PROBLEM:
In the listing below, locate the line that contains "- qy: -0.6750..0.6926" and the line that contains "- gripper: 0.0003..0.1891". Restate word for word those two lines and every line between them, and nothing else.

GIVEN MATERIAL:
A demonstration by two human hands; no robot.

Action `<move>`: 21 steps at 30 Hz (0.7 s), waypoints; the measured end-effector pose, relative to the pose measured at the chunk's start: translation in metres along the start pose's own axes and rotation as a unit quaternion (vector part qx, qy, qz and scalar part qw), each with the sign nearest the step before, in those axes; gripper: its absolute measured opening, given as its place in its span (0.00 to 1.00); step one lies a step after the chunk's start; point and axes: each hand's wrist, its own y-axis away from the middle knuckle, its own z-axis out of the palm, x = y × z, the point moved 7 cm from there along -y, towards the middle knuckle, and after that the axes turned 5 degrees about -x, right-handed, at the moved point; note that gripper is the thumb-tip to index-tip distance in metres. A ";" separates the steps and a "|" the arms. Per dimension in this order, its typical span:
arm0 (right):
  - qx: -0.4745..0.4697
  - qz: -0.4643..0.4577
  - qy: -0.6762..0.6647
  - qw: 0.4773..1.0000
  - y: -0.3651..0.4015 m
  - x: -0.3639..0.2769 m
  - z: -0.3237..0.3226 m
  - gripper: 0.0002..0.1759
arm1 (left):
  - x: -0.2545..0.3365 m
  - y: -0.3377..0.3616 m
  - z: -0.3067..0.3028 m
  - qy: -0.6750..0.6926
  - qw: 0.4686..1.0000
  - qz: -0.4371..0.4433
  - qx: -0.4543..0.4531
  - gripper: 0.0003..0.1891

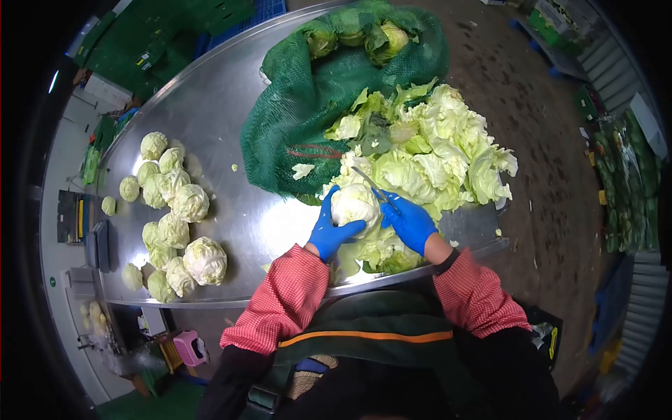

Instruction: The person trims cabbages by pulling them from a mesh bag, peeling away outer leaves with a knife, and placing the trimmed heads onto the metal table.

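A pale, trimmed cabbage [355,204] rests in my left hand [331,227], whose blue-gloved fingers and thumb curl round its left and lower sides. My right hand [409,222], also in a blue glove, is closed on the handle of a knife [367,180]. The blade points up and to the left, just above the cabbage's upper right side. Loose green outer leaves [448,150] lie heaped beyond and to the right of both hands, with more leaves below the cabbage near the table's front edge.
A green mesh sack [287,133] with several cabbages [389,43] in its mouth lies at the back of the metal table [231,91]. On the left stand several trimmed cabbages [190,203]. Green crates [175,42] are behind, and a pink container [190,348] is at lower left.
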 end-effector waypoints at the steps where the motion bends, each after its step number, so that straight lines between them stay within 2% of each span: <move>1: 0.016 0.008 0.054 0.998 0.007 -0.010 -0.010 0.21 | 0.003 -0.003 -0.001 -0.079 0.995 0.058 0.018 0.55; 4: 0.063 -0.010 0.249 0.966 0.025 -0.030 -0.026 0.19 | 0.017 -0.010 0.009 -0.283 0.951 0.095 0.081 0.58; 5: 0.092 -0.047 0.290 0.951 0.031 -0.034 -0.026 0.15 | 0.022 -0.012 0.018 -0.325 0.941 0.061 0.077 0.57; 8: 0.058 0.009 0.366 0.929 0.043 -0.044 -0.033 0.11 | 0.041 -0.014 0.039 -0.402 0.901 0.110 0.121 0.55; 9: 0.058 0.012 0.374 0.926 0.044 -0.041 -0.035 0.10 | 0.043 -0.015 0.043 -0.408 0.895 0.134 0.124 0.56; 15: 0.041 0.043 0.390 0.919 0.034 -0.015 -0.047 0.08 | 0.041 -0.025 0.054 -0.439 0.886 0.118 0.092 0.58; 18: 0.060 0.043 0.389 0.918 0.017 -0.002 -0.054 0.09 | 0.039 -0.029 0.055 -0.413 0.903 0.089 0.083 0.59; 20: 0.078 0.058 0.401 0.911 0.003 0.011 -0.062 0.10 | 0.034 -0.021 0.061 -0.447 0.883 0.124 0.073 0.59; 21: 0.051 0.078 0.373 0.923 0.003 0.007 -0.068 0.13 | 0.032 -0.016 0.064 -0.456 0.875 0.144 0.074 0.59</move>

TASK SOLUTION:
  - qy: -0.6750..0.6926
  - qw: 0.4686..1.0000
  - qz: -0.4371..0.4433
  - qx: -0.4543..0.4531
  - gripper: 0.0003..0.1891

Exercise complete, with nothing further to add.